Please print the full listing exactly.

Data

■ ■ ■ ■

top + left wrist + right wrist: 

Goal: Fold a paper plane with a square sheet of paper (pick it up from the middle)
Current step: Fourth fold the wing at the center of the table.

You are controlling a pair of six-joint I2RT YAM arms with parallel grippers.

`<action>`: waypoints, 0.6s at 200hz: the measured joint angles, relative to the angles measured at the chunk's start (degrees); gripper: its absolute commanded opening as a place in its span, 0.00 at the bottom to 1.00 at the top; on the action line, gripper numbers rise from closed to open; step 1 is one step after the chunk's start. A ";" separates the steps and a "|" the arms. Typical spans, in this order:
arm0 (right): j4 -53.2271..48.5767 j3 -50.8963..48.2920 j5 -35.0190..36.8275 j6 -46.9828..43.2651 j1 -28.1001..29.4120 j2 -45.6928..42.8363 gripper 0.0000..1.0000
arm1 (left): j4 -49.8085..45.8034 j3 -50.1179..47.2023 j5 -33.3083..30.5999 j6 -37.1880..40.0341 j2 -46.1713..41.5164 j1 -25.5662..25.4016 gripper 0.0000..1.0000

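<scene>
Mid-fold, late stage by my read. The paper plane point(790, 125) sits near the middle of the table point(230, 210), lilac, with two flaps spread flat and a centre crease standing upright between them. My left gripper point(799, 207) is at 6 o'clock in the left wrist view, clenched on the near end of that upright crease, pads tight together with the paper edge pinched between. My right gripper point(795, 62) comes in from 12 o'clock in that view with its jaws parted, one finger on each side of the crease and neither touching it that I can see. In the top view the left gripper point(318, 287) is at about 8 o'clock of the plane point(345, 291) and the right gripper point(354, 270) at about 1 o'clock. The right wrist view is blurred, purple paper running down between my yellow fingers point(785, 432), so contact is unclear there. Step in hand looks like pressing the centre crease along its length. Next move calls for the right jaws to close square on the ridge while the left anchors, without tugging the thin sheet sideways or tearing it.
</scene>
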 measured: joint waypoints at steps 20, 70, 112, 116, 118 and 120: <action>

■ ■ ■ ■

Answer
top + left wrist + right wrist: 

Goal: Fold a paper plane with a square sheet of paper (pick it up from the middle)
Current step: Fourth fold the wing at the center of the table.

You are controlling a pair of six-joint I2RT YAM arms with parallel grippers.

`<action>`: waypoints, 0.6s at 200hz: the measured joint angles, relative to the angles measured at the chunk's start (degrees); gripper: its absolute commanded opening as a place in its span, 0.00 at the bottom to 1.00 at the top; on the action line, gripper numbers rise from closed to open; step 1 is one step after the chunk's start. A ";" separates the steps and a "|" the arms. Typical spans, in this order:
arm0 (right): j4 -53.2271..48.5767 j3 -50.8963..48.2920 j5 -35.0190..36.8275 j6 -46.9828..43.2651 j1 -28.1001..29.4120 j2 -45.6928..42.8363 gripper 0.0000..1.0000
arm1 (left): j4 -49.8085..45.8034 j3 -50.1179..47.2023 j5 -33.3083..30.5999 j6 -37.1880..40.0341 j2 -46.1713..41.5164 j1 -25.5662..25.4016 gripper 0.0000..1.0000

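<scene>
Mid-fold, late stage by my read. The paper plane point(790, 125) sits near the middle of the table point(230, 210), lilac, with two flaps spread flat and a centre crease standing upright between them. My left gripper point(799, 207) is at 6 o'clock in the left wrist view, clenched on the near end of that upright crease, pads tight together with the paper edge pinched between. My right gripper point(795, 62) comes in from 12 o'clock in that view with its jaws parted, one finger on each side of the crease and neither touching it that I can see. In the top view the left gripper point(318, 287) is at about 8 o'clock of the plane point(345, 291) and the right gripper point(354, 270) at about 1 o'clock. The right wrist view is blurred, purple paper running down between my yellow fingers point(785, 432), so contact is unclear there. Step in hand looks like pressing the centre crease along its length. Next move calls for the right jaws to close square on the ridge while the left anchors, without tugging the thin sheet sideways or tearing it.
</scene>
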 measured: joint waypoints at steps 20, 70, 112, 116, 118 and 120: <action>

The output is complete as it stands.